* _Required work_: Below are lines of data; restate word for word those running from the line containing "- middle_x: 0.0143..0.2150" to the line containing "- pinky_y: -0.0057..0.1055", inclusive, and no others.

* _Given information_:
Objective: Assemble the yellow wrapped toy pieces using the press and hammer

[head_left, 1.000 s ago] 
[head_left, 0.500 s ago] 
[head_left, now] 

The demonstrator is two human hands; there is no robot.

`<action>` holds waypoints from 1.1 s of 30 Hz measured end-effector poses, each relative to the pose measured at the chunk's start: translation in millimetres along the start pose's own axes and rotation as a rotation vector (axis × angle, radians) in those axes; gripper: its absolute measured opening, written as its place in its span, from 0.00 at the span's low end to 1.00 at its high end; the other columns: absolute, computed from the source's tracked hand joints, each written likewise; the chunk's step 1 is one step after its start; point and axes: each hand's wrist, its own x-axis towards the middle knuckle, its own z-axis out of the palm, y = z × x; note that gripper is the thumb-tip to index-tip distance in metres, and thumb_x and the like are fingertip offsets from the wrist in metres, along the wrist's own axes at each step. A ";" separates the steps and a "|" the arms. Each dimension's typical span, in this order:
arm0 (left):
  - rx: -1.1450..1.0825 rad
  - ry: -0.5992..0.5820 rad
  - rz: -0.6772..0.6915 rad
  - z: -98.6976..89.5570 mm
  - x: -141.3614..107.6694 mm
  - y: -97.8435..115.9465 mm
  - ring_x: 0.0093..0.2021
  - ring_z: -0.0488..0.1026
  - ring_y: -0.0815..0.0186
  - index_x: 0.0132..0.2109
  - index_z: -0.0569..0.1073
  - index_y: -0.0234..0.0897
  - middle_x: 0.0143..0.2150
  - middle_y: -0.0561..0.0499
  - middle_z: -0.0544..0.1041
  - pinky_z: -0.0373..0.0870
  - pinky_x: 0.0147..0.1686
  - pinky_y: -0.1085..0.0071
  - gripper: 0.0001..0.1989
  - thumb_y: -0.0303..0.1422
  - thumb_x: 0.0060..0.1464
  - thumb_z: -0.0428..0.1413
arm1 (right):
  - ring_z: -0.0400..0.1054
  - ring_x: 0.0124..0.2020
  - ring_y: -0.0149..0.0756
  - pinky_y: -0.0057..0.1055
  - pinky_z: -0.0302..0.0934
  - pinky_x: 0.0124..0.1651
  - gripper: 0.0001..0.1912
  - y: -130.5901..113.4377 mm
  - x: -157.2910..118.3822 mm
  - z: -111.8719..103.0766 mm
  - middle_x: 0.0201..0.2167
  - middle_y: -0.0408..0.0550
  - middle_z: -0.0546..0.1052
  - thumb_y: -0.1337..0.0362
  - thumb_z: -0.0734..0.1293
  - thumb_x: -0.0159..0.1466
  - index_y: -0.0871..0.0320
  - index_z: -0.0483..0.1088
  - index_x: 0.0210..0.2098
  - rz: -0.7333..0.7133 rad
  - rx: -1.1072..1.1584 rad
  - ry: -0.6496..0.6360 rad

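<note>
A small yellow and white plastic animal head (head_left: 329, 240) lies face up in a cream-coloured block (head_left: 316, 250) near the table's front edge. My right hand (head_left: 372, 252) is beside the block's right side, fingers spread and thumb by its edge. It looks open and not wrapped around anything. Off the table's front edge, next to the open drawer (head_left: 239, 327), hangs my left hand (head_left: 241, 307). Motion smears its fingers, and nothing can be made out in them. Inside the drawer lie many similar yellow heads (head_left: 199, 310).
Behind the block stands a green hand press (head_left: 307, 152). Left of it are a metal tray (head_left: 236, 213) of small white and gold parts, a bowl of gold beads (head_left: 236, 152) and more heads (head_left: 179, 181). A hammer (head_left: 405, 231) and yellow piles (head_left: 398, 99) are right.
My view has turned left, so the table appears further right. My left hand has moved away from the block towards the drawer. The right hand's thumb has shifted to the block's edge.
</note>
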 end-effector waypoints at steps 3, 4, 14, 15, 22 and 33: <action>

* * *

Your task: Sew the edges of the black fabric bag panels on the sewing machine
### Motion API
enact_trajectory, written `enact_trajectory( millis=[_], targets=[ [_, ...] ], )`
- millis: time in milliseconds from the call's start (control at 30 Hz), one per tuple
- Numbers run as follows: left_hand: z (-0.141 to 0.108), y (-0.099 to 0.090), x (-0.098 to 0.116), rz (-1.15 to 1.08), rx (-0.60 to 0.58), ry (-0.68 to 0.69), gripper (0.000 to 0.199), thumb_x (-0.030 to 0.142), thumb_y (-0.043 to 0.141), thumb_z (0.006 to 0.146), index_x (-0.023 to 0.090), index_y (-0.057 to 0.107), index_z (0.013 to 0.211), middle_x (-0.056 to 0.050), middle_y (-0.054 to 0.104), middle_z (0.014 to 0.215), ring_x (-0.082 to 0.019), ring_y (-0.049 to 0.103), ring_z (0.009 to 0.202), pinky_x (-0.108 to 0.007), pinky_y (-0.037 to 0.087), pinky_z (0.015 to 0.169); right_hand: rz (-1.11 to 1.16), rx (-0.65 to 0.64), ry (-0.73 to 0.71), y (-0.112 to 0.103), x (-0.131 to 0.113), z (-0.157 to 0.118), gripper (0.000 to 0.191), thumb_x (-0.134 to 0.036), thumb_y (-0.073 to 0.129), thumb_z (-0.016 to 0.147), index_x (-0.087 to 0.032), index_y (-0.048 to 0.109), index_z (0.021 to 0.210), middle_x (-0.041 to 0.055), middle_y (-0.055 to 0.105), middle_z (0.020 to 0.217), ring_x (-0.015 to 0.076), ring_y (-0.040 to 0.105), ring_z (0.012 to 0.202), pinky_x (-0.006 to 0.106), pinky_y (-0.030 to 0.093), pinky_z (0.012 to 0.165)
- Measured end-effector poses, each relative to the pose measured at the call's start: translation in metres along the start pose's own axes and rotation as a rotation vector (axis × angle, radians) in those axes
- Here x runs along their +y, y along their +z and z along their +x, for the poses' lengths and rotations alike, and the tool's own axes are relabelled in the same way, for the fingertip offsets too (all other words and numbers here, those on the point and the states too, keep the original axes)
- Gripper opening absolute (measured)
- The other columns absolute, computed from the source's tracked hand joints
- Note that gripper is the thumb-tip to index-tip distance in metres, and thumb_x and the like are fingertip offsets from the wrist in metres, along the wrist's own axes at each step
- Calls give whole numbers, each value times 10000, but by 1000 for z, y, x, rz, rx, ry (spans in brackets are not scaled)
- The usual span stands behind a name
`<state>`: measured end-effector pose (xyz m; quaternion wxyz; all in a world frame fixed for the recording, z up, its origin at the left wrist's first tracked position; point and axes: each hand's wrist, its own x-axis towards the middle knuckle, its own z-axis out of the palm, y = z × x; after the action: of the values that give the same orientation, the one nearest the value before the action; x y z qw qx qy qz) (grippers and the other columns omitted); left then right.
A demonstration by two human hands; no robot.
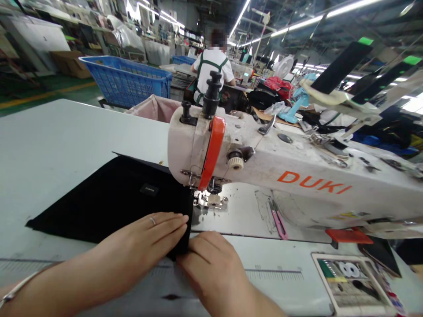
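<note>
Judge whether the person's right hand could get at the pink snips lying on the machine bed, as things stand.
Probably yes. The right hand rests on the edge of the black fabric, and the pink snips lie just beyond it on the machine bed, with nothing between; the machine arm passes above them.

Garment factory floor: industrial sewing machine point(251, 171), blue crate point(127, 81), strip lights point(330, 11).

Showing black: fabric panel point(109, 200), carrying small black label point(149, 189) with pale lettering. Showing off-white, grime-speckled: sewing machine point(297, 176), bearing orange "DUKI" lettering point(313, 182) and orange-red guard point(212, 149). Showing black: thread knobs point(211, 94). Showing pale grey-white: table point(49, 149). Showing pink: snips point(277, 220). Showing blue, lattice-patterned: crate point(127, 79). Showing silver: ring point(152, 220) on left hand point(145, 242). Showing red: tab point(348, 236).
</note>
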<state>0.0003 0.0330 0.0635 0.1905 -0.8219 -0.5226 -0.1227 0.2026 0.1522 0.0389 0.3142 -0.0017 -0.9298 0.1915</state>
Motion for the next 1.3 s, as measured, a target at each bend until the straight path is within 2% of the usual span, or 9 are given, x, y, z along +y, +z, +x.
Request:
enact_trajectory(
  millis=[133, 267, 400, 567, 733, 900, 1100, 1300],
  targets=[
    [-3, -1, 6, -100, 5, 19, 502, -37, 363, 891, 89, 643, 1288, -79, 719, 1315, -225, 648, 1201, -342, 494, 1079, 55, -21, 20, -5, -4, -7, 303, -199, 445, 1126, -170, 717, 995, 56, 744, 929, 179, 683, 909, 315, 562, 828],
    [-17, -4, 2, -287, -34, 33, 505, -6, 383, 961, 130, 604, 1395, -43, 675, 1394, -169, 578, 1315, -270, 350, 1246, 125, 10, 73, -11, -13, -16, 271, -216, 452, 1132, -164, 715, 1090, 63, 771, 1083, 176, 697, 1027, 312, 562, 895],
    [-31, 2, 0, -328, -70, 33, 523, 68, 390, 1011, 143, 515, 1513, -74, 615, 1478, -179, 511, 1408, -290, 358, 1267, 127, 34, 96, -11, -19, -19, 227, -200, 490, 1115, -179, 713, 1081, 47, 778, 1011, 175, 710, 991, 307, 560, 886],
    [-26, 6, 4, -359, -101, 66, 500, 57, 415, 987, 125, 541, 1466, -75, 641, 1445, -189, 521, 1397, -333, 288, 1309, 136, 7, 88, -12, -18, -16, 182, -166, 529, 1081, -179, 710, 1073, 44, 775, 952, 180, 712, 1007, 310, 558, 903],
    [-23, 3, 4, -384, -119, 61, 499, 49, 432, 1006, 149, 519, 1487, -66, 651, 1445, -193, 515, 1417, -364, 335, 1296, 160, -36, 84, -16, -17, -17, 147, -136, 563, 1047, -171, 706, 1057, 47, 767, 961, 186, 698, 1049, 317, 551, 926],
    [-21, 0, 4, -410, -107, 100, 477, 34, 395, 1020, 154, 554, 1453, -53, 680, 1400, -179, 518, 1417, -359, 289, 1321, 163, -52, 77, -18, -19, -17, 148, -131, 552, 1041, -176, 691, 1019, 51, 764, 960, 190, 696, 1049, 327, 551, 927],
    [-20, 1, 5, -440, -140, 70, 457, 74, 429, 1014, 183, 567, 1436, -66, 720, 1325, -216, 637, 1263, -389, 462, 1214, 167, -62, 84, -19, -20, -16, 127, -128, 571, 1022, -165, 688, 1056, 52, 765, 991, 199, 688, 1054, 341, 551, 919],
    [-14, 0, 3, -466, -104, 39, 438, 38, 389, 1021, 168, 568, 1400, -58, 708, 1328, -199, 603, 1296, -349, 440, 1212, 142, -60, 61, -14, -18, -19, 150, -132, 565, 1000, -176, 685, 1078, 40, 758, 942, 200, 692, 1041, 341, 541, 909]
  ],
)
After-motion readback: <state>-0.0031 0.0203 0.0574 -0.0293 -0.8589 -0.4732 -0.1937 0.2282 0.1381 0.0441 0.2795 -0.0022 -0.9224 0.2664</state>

* _Final answer_:
  - middle_x: 0.0143..0.2150
  - middle_y: -0.0561..0.0499
  - middle_z: -0.0544..0.1041
  - pinky_z: -0.0373..0.0870
  - pinky_x: 0.0147..0.1686
  - pinky_y: -0.1085..0.0071
  - gripper: 0.0001..0.1989
  - thumb_y: -0.0303..0.1422
  - thumb_x: 0.0060..0.1464
  - thumb_z: -0.0428..0.1413
arm1 (right):
  - ring_z: -0.0400..0.1054
  - ring_x: 0.0124..0.2020
  - ring_y: -0.0149..0.0756
  - pinky_y: -0.0057..0.1055

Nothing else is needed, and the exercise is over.